MATERIALS PROVIDED:

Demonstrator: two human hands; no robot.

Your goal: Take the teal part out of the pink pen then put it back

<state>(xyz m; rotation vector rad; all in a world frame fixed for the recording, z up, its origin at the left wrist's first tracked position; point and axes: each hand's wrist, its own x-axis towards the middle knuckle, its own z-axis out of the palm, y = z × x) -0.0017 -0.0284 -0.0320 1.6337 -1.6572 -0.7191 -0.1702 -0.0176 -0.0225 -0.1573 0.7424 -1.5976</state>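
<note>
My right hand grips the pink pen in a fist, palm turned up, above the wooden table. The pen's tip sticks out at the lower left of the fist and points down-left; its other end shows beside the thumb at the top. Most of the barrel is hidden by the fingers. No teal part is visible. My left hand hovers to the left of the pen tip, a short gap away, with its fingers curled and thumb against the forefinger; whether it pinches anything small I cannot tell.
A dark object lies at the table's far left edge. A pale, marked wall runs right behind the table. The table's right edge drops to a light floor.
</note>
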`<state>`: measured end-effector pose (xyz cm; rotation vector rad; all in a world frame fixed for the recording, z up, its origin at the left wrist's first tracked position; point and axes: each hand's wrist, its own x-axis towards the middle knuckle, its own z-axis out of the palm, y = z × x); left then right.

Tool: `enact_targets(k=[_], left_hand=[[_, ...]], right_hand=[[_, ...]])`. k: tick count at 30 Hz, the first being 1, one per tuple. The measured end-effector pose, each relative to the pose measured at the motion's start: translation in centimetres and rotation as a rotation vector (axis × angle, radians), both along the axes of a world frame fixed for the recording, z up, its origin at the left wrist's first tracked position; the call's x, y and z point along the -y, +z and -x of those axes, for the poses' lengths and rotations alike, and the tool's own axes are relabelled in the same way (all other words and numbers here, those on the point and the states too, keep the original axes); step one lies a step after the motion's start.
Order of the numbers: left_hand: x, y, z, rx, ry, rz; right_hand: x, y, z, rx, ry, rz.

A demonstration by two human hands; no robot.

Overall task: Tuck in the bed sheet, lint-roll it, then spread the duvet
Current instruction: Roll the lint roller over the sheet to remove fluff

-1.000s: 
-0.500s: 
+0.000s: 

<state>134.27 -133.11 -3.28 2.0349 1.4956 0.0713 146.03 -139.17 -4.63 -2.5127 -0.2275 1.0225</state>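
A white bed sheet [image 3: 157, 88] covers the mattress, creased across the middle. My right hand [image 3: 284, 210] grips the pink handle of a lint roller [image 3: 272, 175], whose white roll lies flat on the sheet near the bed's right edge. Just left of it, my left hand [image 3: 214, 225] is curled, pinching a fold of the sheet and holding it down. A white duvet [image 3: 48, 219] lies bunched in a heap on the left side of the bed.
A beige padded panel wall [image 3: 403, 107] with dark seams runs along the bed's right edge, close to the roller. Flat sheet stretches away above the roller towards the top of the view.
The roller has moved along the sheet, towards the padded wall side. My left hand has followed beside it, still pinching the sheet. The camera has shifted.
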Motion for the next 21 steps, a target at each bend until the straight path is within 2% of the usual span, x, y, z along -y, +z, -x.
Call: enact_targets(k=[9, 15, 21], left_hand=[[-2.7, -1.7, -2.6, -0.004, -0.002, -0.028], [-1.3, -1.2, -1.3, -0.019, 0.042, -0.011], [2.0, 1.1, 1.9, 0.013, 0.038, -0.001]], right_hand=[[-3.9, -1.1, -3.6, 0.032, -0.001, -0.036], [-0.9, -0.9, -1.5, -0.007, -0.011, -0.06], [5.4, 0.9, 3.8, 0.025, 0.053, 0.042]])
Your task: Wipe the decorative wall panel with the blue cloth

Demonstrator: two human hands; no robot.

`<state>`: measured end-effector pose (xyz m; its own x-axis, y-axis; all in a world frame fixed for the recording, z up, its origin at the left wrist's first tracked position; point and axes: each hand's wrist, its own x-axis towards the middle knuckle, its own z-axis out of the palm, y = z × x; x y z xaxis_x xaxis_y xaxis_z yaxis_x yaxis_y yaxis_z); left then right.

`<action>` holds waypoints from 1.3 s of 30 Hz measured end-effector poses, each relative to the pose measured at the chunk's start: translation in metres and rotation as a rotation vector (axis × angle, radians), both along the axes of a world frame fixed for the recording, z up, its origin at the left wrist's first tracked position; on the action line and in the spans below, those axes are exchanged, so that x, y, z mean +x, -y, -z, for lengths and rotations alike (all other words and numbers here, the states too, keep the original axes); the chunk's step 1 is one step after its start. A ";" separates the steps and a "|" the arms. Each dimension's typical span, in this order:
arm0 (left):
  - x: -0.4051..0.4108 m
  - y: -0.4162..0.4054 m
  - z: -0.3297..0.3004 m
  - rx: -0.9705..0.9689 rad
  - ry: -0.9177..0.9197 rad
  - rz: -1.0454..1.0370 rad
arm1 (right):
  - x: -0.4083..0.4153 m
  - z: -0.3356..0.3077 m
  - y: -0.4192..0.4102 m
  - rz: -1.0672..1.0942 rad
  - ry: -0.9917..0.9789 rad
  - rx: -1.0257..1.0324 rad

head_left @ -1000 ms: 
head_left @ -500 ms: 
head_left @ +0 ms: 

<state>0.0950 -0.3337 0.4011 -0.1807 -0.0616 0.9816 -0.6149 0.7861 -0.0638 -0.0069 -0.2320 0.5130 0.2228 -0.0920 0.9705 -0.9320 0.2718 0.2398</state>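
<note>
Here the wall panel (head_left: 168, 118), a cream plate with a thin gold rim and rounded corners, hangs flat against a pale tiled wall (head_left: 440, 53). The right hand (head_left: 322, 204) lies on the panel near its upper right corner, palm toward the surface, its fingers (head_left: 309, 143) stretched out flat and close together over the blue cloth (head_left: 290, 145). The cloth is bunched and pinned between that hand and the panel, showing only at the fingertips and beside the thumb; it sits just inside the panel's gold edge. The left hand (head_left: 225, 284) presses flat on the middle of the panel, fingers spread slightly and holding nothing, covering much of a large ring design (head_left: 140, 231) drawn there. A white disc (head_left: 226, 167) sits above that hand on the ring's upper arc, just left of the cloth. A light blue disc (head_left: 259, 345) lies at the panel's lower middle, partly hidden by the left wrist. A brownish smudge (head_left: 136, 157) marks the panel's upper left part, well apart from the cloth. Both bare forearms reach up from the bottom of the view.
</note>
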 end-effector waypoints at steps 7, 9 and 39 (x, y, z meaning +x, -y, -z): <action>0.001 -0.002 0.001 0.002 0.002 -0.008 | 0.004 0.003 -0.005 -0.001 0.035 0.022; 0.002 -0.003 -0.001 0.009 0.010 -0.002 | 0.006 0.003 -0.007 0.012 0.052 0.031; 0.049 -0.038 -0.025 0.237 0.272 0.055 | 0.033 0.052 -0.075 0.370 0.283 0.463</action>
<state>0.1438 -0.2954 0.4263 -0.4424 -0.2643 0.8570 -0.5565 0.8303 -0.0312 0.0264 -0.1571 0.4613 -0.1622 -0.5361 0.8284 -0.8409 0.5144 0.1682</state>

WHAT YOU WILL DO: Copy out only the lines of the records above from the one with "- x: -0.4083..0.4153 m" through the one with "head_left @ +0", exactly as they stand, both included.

SOLUTION BELOW:
  - x: -0.4083..0.4153 m
  - z: -0.3356..0.3077 m
  - y: -0.4192..0.4102 m
  - rz: -1.0672..1.0942 rad
  - ry: -0.9917..0.9789 rad
  - rx: -1.0257..1.0324 rad

head_left @ -1000 ms: 
head_left @ -500 ms: 
head_left @ +0 ms: 

This exercise has now been finished.